In the pre-release crunch I run 10-15 builds in succession. 35 min × 15 = 8.75 hours vs. 14 min × 15 = 3.5 hours — that is the difference between losing a weekend and having one. If you concentrate work on weekends, even one busy month justifies Plus.
Downgrade timing
Sometimes you upgrade to Plus, ship, and the pace cools. The pattern that worked for me:
"On the first of the month after entering maintenance mode for the released app, downgrade to Pro."
Plus is paid up front for the month, so mid-month downgrade is wasted spend. Decide at month end, switch on the first.
Upgrade triggers
Three triggers I now use to flip from Pro to Plus.
First, two consecutive months at 90%+ Pro usage. Month three is almost certain to overflow — switch on day one.
Second, two weeks before a planned release. I want the entire release month on Plus.
Third, MAU climbing toward Pro's ceiling. Not really a choice; Plus is the only path.
A hybrid approach
What I currently do.
Pro is my default. At the start of each month I size up the workload — if I judge it will be a heavy month, I flip to Plus. After release, I switch back. This holds annual cost to roughly 60-70% of always-Plus.

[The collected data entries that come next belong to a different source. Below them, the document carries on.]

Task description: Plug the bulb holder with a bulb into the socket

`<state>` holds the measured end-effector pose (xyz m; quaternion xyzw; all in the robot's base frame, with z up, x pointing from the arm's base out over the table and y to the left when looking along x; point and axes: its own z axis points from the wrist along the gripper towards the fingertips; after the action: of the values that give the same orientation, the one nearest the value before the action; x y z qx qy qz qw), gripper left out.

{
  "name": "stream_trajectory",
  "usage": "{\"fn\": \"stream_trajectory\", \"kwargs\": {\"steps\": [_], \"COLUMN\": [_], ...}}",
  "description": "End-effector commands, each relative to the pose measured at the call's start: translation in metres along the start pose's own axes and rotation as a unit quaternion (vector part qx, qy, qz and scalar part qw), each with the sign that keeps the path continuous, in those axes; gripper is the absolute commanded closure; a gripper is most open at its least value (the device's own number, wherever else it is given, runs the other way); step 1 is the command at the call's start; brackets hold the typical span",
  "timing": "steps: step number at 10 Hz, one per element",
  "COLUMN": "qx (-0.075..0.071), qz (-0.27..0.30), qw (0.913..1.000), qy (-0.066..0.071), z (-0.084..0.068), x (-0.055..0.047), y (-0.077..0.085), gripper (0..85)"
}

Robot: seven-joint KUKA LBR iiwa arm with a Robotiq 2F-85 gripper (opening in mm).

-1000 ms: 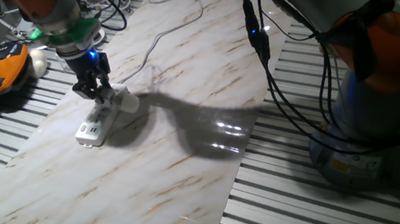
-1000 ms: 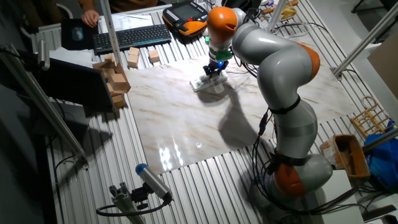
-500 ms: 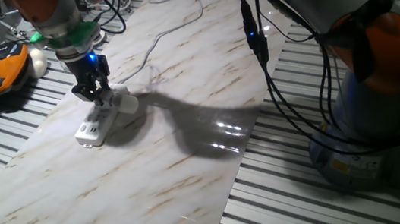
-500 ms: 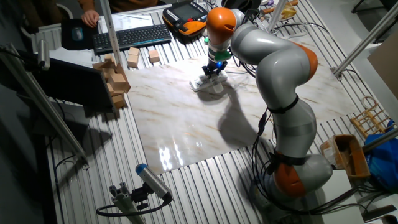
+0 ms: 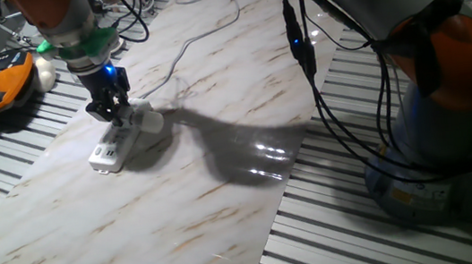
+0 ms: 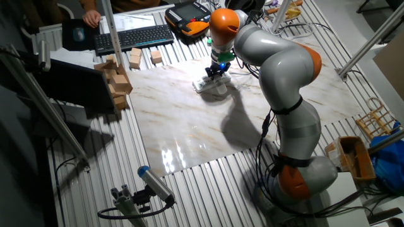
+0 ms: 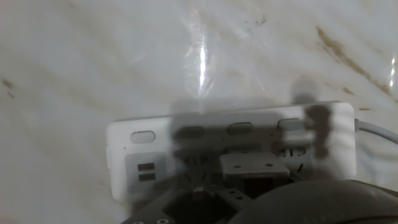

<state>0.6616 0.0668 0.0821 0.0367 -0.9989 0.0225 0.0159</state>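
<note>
The claw (image 5: 113,114) hides most of the bulb holder (image 5: 143,121), apparently clenched on it, directly over the socket (image 5: 114,145) near the surface's (image 5: 220,152) far edge.

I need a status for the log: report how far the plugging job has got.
Done: the gripper has the bulb holder over the socket. In hand: it sits right at the strip's outlets. Left: seating cannot be confirmed from these views; then release and retreat.
</note>
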Motion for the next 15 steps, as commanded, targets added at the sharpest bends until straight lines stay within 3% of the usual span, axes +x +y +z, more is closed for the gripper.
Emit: {"fn": "stream_trajectory", "kwargs": {"steps": [1,4,7,11,13,14,15], "qx": [0.006,0.007,-0.006,0.001,0.001,0.002,0.002], "qz": [-0.003,-0.008,-0.012,-0.005,0.004,0.007,0.009], "qw": [1.0000,0.9999,0.9999,1.0000,1.0000,1.0000,1.0000], "qy": [0.000,0.005,0.002,0.005,0.002,0.002,0.001], "z": [-0.0004,0.0010,0.0064,0.0039,0.0038,0.0039,0.0042], "x": [-0.0007,-0.0017,-0.0028,-0.0028,-0.0028,-0.0028,-0.0029], "y": [0.0002,-0.0006,-0.0023,-0.0013,-0.0011,-0.0011,-0.0013], "gripper": [85.0,85.0,85.0,85.0,51.0,51.0,34.0]}}
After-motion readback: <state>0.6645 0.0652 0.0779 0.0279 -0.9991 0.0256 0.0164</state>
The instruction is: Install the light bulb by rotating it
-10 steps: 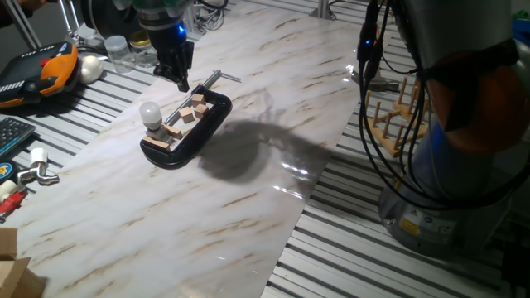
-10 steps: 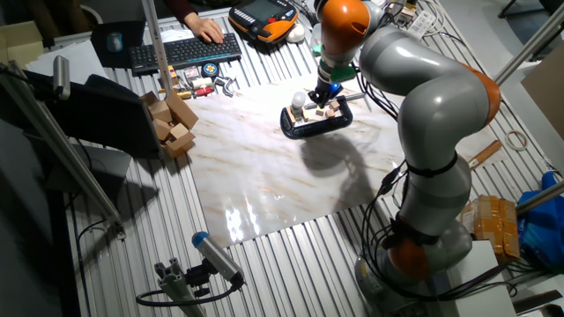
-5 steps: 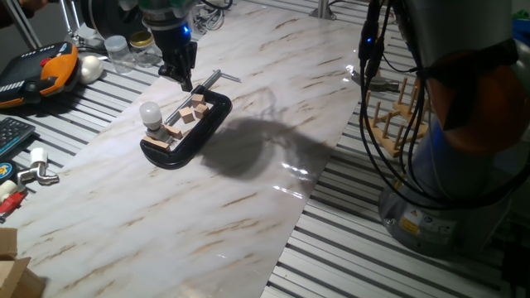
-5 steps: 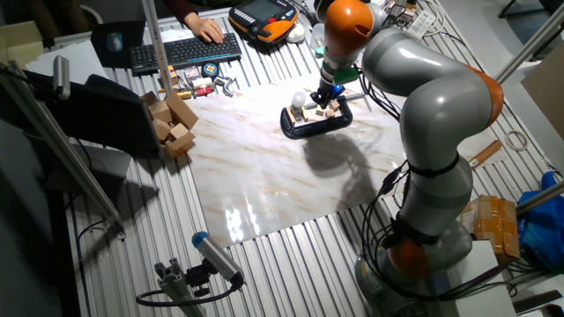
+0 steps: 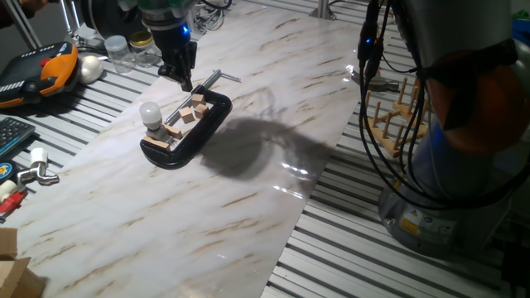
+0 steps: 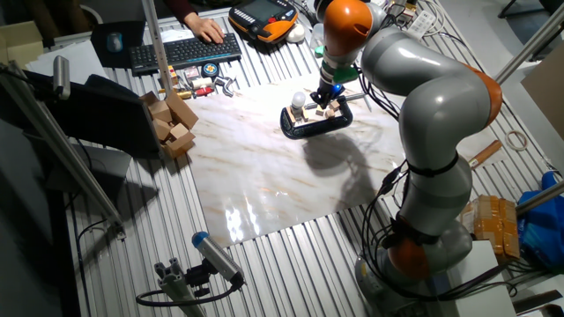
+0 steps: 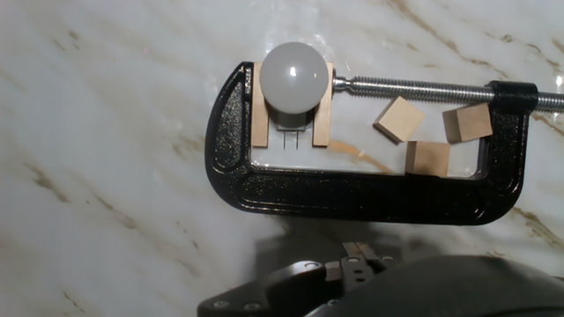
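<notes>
My arm (image 6: 432, 114) is big, grey and orange, and it bends over the table (image 5: 273, 91), which has a white marble top. On the table lies a black clamp (image 7: 352, 189) shaped like the letter C, with a long silver screw (image 7: 414, 85) along one side. The light bulb (image 7: 295, 75) stands inside the clamp at one end, squeezed between two thin wooden pieces (image 7: 322, 106). It is a round white ball, and its base is mostly hidden under it. Three small wooden blocks (image 7: 427, 158) lie loose inside the clamp near the other end, well apart from the light bulb. My pincer (image 5: 180, 76) hangs above the screw end of the clamp, away from the light bulb. It holds nothing that I can see. Its tips look close together, but they are dark and small, so I cannot tell if it is open or closed.
</notes>
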`<state>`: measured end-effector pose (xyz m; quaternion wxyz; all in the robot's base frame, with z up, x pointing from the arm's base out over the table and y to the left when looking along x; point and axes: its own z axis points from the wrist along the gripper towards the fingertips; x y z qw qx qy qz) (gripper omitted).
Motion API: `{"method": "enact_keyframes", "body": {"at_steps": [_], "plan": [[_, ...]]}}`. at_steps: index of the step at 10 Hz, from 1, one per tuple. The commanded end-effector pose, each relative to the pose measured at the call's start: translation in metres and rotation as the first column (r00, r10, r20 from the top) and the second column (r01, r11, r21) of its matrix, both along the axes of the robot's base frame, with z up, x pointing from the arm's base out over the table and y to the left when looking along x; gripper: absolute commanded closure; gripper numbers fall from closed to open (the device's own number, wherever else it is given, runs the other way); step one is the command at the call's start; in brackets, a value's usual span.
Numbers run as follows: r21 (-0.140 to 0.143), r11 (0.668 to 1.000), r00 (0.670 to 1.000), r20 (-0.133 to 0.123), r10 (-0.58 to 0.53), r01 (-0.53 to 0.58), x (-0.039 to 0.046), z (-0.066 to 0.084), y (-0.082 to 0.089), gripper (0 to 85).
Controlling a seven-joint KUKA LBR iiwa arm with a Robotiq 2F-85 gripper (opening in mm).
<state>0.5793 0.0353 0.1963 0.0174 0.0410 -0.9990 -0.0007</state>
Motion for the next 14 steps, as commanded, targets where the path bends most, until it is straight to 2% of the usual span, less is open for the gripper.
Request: {"method": "enact_keyframes", "body": {"at_steps": [1,14], "plan": [[0.0,1.0,1.0,0.0,0.0,0.0,0.0,-0.0001,0.0,85.0],[0.0,1.0,1.0,-0.006,-0.005,0.005,0.0005,-0.0018,0.0012,85.0]]}}
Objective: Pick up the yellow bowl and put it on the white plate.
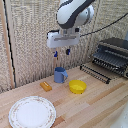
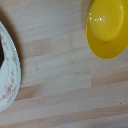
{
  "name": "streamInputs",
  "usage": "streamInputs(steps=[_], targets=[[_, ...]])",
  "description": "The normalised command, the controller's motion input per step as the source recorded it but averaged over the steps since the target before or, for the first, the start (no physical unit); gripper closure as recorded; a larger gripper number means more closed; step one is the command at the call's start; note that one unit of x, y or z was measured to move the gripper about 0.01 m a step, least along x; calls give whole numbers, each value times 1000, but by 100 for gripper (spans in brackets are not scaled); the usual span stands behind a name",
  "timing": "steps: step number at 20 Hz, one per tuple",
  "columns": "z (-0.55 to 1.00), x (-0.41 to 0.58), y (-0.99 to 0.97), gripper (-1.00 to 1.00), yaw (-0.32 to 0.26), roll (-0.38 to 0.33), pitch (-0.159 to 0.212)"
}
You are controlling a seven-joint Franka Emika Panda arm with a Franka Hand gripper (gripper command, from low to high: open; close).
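The claw was held open and empty, high above the yellow bowl. The blue mug beside the bowl could be bumped if the claw were lowered crookedly.

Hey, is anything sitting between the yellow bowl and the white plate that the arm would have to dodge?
Nothing visible does. Bare wood lies between the yellow bowl and the white plate. The orange block and blue mug sit farther back, off that line. The gripper hangs above the mug.
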Motion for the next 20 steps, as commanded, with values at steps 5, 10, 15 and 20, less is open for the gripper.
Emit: streamInputs(steps=[5, 10, 15, 20], targets=[[-295, -250, -568, -100, -75, 48, 12], [-304, -201, -729, -100, -88, 77, 0], [-347, -153, -751, -100, -11, 59, 0], [-397, -95, -600, -100, 0, 33, 0]])
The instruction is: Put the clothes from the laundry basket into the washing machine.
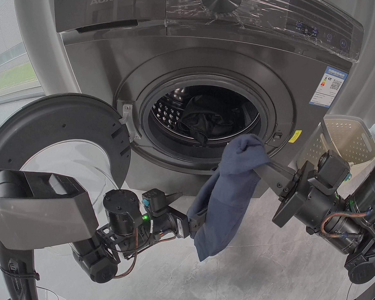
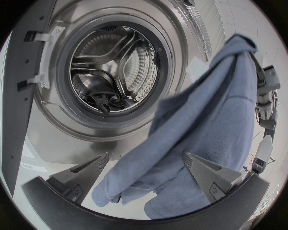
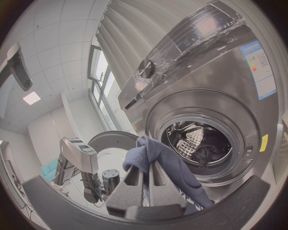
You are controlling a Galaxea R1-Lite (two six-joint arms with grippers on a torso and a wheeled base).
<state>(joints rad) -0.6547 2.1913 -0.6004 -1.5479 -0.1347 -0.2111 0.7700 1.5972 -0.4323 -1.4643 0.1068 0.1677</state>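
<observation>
A blue garment (image 1: 231, 186) hangs in front of the washing machine (image 1: 223, 59), just below its open drum mouth. My right gripper (image 1: 258, 169) is shut on the garment's top end (image 3: 147, 149), level with the lower rim of the opening. My left gripper (image 1: 187, 207) is open lower down, near the floor, and the blue garment (image 2: 204, 119) drapes between its spread fingers (image 2: 210, 176). A dark garment (image 1: 205, 116) lies inside the drum (image 2: 102, 100). The laundry basket (image 1: 351, 140) stands to the right of the machine, behind my right arm.
The round machine door (image 1: 62, 123) is swung wide open to the left, close to my left arm. Grey tiled floor (image 1: 257, 265) lies in front of the machine. A window and curtain (image 3: 105, 72) are off to the left.
</observation>
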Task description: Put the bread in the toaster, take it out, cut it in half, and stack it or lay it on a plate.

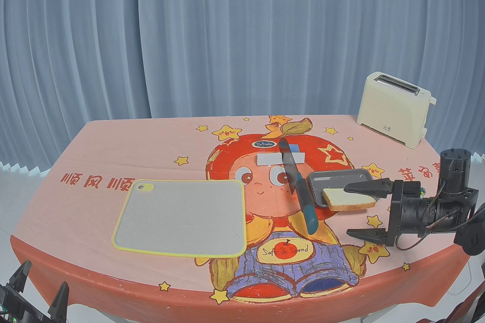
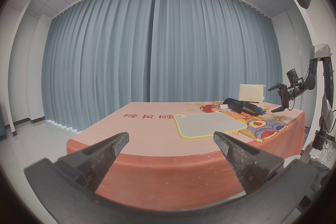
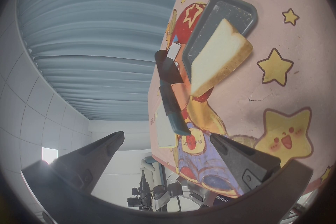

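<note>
Pink tablecloth [image 1: 101,157], bread [image 1: 348,199] flat on tray [image 1: 333,177], long axis left-right, right claw [image 1: 347,210] and left claw [image 2: 170,135] spread

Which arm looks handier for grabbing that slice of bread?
Right. The right hand is open just beside the bread, and the toaster stands on that side. The left hand is low and far away.

The tablecloth [image 1: 126,147] bears red characters [image 1: 96,182]; the toaster [image 1: 394,104] carries small print [image 1: 387,127].
</note>
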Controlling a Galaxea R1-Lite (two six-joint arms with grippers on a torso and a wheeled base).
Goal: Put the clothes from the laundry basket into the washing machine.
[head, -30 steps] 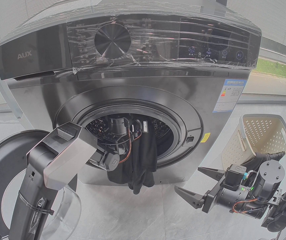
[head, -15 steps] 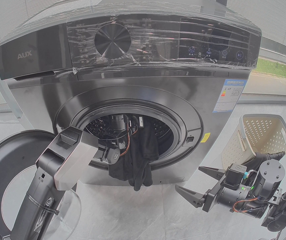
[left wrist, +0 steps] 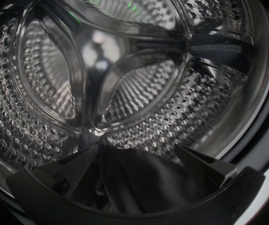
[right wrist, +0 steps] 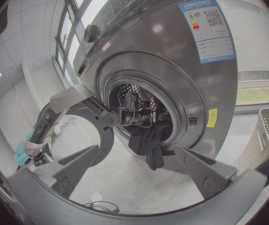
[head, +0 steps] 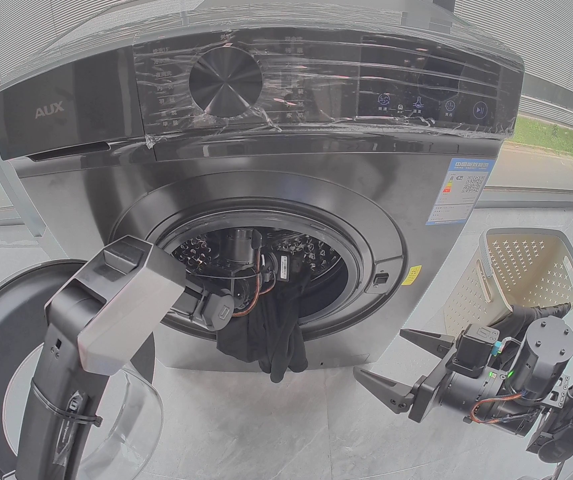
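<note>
garment (head: 276, 341) over washer (head: 266, 161) rim, basket (head: 533, 268) to R, door (head: 6, 328) at L

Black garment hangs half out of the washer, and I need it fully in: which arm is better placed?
Left. The left pincer sits open inside the drum, with the black garment between its jaws. The right pincer hangs open over the floor near the laundry basket.

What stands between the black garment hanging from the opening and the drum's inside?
Nothing visible does. The door is swung open, and the black garment lies over the lower rim, at the left pincer in the drum opening.
</note>
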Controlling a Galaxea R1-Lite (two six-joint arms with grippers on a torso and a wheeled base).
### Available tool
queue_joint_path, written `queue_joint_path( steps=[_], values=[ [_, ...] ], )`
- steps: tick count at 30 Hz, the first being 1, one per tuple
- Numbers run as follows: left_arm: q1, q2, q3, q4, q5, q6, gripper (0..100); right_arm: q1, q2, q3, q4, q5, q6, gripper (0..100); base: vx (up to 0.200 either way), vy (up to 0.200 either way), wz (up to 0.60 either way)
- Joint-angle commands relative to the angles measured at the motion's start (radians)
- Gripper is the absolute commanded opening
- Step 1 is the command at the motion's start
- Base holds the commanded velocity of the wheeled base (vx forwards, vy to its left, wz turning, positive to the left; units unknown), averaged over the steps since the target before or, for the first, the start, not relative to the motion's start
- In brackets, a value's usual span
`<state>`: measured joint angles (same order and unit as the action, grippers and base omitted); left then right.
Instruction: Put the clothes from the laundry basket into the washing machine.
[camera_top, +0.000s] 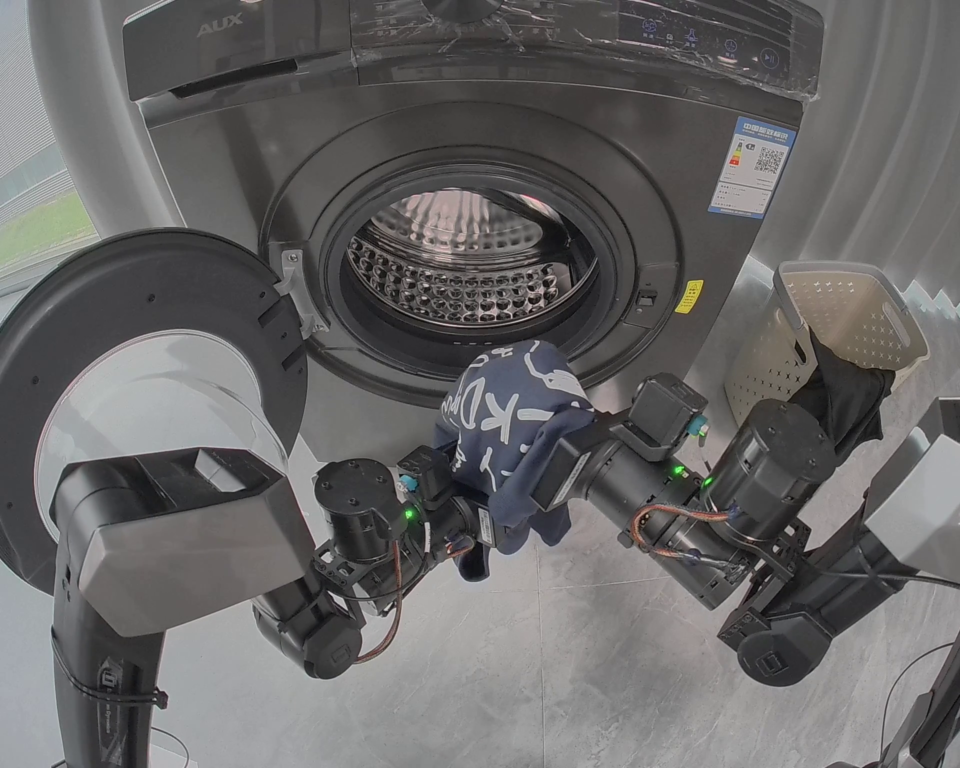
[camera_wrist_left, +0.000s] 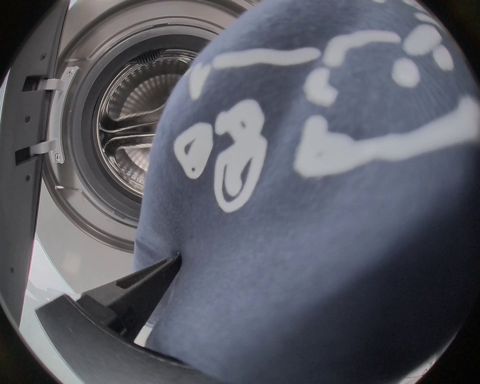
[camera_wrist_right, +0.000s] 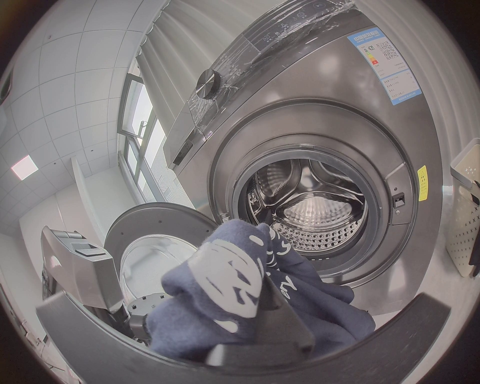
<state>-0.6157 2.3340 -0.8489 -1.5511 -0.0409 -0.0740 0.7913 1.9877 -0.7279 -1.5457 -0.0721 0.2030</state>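
A navy garment with white print (camera_top: 510, 420) hangs bunched in front of the washing machine (camera_top: 480, 150), just below the open drum (camera_top: 465, 265). Both grippers meet under it. My left gripper (camera_top: 468, 492) is shut on its lower left part; in the left wrist view the cloth (camera_wrist_left: 320, 200) covers all but one dark finger (camera_wrist_left: 145, 285). My right gripper (camera_top: 548, 452) is shut on the garment's right side, and its wrist view has cloth (camera_wrist_right: 225, 280) wrapped around one finger (camera_wrist_right: 282, 325). The drum (camera_wrist_right: 315, 210) holds no clothes.
The round door (camera_top: 150, 340) stands swung open to the left of the drum. A white laundry basket (camera_top: 850, 310) stands on the floor at the right of the machine, with a black garment (camera_top: 850, 400) hanging over its front rim. Grey tiled floor (camera_top: 560, 680) lies below the arms.
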Motion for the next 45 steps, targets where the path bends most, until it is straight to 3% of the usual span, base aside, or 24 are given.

Note that plan changes can take a few days to take effect, so judge three or four days before month-end to be safe.
Finding your own answer
Closing with a four-step rubric.
Run on Pro for the first three months. Track monthly credit utilization. Months staying at 70% or below confirm Pro is the right home. After two consecutive months above 90%, try Plus for one month. Feel out whether the time savings and reduced stress exceed the price differential.
Within about six months you will have your answer. There is no need to nail this on day one — keeping a record while deciding is by far the most cost-effective approach.
For what it is worth, I am still tuning at the three-month mark. Once I made peace with "the right plan can change month to month," the decision stress dropped considerably.